Commémoration du 6 février, entre devoir de mémoire et récupération politique

 Commémoration du 6 février, entre devoir de mémoire et récupération politique


Quatre ans après l’assassinat considéré comme « politique » de Chokri Belaïd, sa famille exige toujours « la vérité » sur la liquidation physique du leader de l’opposition d’extrême gauche. Entre temps la cérémonie de commémoration a été entachée d’une polémique politicienne.
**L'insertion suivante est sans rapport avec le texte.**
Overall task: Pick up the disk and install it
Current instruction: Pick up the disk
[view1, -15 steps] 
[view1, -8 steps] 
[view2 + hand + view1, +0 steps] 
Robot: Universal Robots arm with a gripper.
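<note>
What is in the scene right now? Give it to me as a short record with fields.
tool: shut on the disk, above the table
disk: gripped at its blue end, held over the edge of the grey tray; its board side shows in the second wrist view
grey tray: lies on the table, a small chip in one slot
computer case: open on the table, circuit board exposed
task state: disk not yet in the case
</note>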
Celui qui fut de 2011 à 2013 un critique virulent de la troïka au pouvoir, et plus particulièrement d’Ennahdha, avait été assassiné en plein jour par balles le 6 février 2013 dans le quartier résidentiel Menzah 6. Une crise politique d’ampleur nationale allait s’en suivre, dont les remous continuent à ce jour.


Mais bien que le meurtre ait été revendiqué par des djihadistes ralliés au groupe Etat islamique, au même titre que celui de Mohamed Brahmi, en juillet 2013, que l’enquête ait abouti à l’implication de cette mouvance jihadiste, et que les forces spéciales aient abattu début 2014 l’exécutant présumé, Kamel Gadhgadhi, la famille du martyr réclame toujours « la vérité », et ses partisans entonnent encore le leitmotiv « qui a tué Chokri » ? La mort avérée en Syrie de Marwen Belhadj, conducteur présumé du scooter ayant transporté le tireur, n’y a rien changé.
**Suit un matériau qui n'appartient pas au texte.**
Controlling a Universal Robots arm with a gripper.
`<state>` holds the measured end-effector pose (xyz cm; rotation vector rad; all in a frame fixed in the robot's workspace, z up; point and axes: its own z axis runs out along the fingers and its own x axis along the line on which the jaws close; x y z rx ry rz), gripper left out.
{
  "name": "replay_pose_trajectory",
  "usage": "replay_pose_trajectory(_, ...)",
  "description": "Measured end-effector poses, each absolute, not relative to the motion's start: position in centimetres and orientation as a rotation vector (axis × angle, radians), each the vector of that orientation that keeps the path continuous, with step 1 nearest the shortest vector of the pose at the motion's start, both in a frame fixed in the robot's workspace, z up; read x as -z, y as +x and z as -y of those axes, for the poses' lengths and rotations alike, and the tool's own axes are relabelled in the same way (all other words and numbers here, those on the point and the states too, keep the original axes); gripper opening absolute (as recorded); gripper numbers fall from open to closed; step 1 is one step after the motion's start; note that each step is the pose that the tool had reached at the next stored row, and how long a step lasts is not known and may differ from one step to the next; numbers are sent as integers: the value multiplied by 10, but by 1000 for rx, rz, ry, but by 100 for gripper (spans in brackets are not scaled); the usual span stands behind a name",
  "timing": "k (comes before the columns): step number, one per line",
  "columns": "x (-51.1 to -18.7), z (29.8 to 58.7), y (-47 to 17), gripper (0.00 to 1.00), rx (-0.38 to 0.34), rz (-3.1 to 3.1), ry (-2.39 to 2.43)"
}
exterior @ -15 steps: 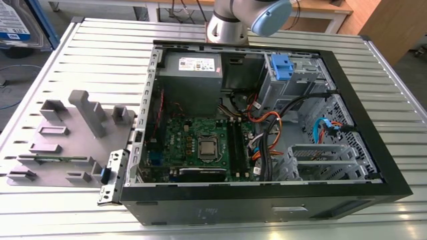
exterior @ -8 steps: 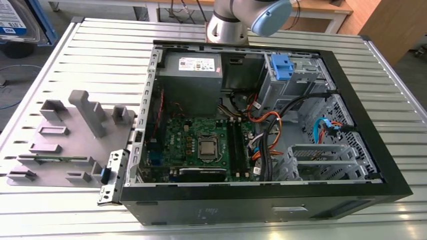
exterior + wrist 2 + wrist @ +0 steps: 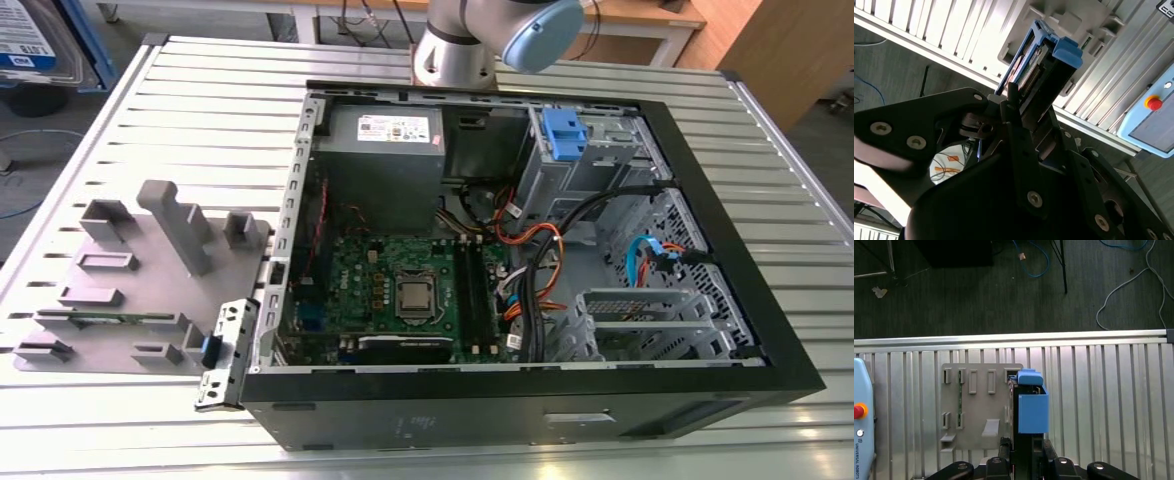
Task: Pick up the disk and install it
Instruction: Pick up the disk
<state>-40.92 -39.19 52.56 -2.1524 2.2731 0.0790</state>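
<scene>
Fingers (image 3: 1015, 117) of black metal pinch the disk (image 3: 1029, 67) from both sides. In both wrist views the disk juts out from between them, turned edge-on. Its blue bracket (image 3: 1032, 412) wraps around it and ends in a blue tab at the tip farthest from the fingers. The disk is held in the air above the ribbed metal table (image 3: 1104, 405), and in the first wrist view it is seen against one edge of the grey holder (image 3: 974, 412), a flat plate with upright slots that lies on the table. A thin green circuit strip (image 3: 960, 405) stands in one of the holder's slots. Near the holder, on the side away from the disk, a pale blue control box (image 3: 861, 390) with a red button rests on the table. Beyond the table edge nearest the holder is dark floor (image 3: 979, 300) with loose cords. In the exterior view an open computer case (image 3: 467, 410) lies on its side just beside the holder, on the exterior view's right of it. Inside the case are a green circuit board (image 3: 400, 290), a grey box (image 3: 380, 150) with a white sticker, and bundles of black and orange cables (image 3: 534, 260). A blue plastic part (image 3: 561, 135) sits in the metal cage at the case's corner far from the holder. The arm (image 3: 461, 45), silver with a pale blue cap, rises behind the case, well apart from the holder.
</scene>
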Motion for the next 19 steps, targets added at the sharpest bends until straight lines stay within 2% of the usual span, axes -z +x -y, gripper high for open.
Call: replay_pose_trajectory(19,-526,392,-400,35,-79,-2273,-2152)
Deux explications à cet entêtement : le procès de 24 autres personnes suspectées d'implication va de report en report depuis plus d'un an et demi. C’est là l’explication la plus rationnelle et objective à l’inachèvement du deuil de la famille. Car par ailleurs les bases et les dirigeants d’Ennahdha, toujours premier parti à l’Assemblée, accusent la famille du martyr et le Front Populaire de vouloir à tout prix désigner un « coupable moral », l’islam politique dans son ensemble.   
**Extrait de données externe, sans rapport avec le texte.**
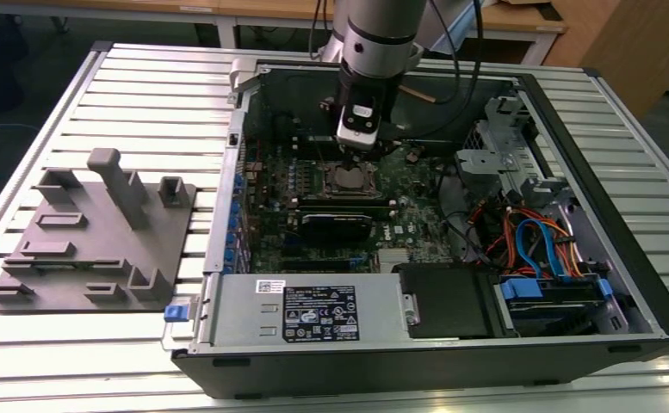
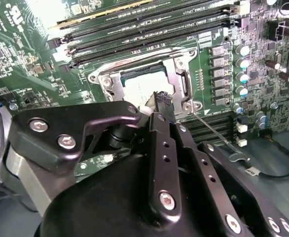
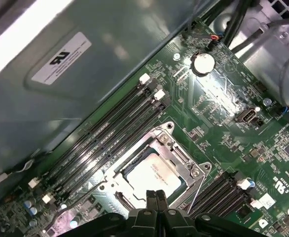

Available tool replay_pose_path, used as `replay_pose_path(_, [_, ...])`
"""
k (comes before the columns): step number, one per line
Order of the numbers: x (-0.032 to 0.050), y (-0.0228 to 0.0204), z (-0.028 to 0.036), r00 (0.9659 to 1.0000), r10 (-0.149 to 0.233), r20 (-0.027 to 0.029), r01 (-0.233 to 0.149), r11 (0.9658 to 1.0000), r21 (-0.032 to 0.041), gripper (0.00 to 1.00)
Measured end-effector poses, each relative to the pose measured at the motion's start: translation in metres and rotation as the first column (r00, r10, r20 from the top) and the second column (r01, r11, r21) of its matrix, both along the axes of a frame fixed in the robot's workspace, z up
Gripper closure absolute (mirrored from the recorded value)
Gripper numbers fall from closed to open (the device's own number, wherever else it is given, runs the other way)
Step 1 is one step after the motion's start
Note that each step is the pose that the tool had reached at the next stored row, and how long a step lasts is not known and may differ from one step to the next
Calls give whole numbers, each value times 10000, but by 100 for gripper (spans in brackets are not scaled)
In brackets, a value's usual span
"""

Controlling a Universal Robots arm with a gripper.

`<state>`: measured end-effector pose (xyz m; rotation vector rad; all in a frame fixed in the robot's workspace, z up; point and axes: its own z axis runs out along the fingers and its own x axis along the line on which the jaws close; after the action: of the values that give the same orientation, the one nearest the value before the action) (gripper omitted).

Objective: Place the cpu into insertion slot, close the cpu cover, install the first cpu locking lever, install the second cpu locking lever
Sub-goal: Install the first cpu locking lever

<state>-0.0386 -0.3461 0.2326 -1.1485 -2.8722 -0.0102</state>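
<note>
The cpu sits in the insertion slot and the cpu cover looks folded down around it. I judge the work to stand at the locking levers, since one thin lever juts away from the slot's corner, seemingly unlatched. The gripper hovers at the slot's edge just beside the cpu, fingers pressed together with nothing between them. The lever step calls for a steady push with that closed tip, down and under the catch beside the slot, without slipping onto the cover.
</note>
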Motion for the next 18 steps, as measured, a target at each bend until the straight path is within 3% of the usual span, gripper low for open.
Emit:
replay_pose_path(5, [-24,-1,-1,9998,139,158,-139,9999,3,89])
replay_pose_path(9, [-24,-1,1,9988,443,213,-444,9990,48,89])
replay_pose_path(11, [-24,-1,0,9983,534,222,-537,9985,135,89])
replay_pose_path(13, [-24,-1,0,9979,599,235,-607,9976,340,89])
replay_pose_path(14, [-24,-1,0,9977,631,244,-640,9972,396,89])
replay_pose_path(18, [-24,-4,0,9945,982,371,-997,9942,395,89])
« Nous savons que l'assassinat de Chokri Belaïd est un crime d'Etat, qu'il y a des institutions impliquées. Donc on essaie de pousser pour connaître la vérité », affirmait lundi Besma Khalfaoui Belaïd. Pourtant la veuve de Belaïd semble entretenir de bons rapports avec l’actuel président Béji Caïd Essebsi, aujourd’hui allié indéfectible d’Ennadha. C’est là toute l’ambiguïté de ce dossier difficile à appréhender pour les observateurs internationaux, tant les enjeux locaux sont complexes.  


 


« Récupération politique »


Tandis que la prochaine audience du procès Belaïd est fixée au 14 avril, une "cérémonie contre l'oubli" a été organisée sur les lieux du drame, en présence du Premier ministre Youssef Chahed. Le président Essebsi a parallèlement inauguré en centre-ville de Tunis une place au nom de l'ancien opposant, l'ancienne Place des droits de l'Homme, rebaptisée pour l'occasion. C’est là que la stèle dévoilée pour l’occasion n’a pas manqué de choquer la plupart des Tunisiens : inscrits en gros caractères dorés au centre de la plaque, le nom du président de la République, celui de Chokri Belaïd étant relégué en bas, plus petit, plus discret.


Tollé à commencer par les internautes qui dénoncent la réapparition du logiciel et des pratiques de l’ancien régime, où tout était à la gloire d’un hyper président, en l’occurrence au mépris d’un symbole national. « Enlevez votre marbre votre excellence », ou encore « la prochaine fois contentez-vous des initiales C. B. pour le martyr », pouvait-on lire entre indignation et railleries.


La bourde de trop ? Via l’un de ses conseillers, la présidence affirme ce soir qu’elle « n’est pas à l’origine de la conception de la plaque en question ». Pour autant, la polémique ne retombe pas, y compris auprès de la famille qui, interpelée à son tour, a effacé le nom du président sur les photos qu’elle a prises sur place, signe qu’entre le pouvoir et cette gauche qui le soutenait encore du bout des lèvres, rien ne va plus.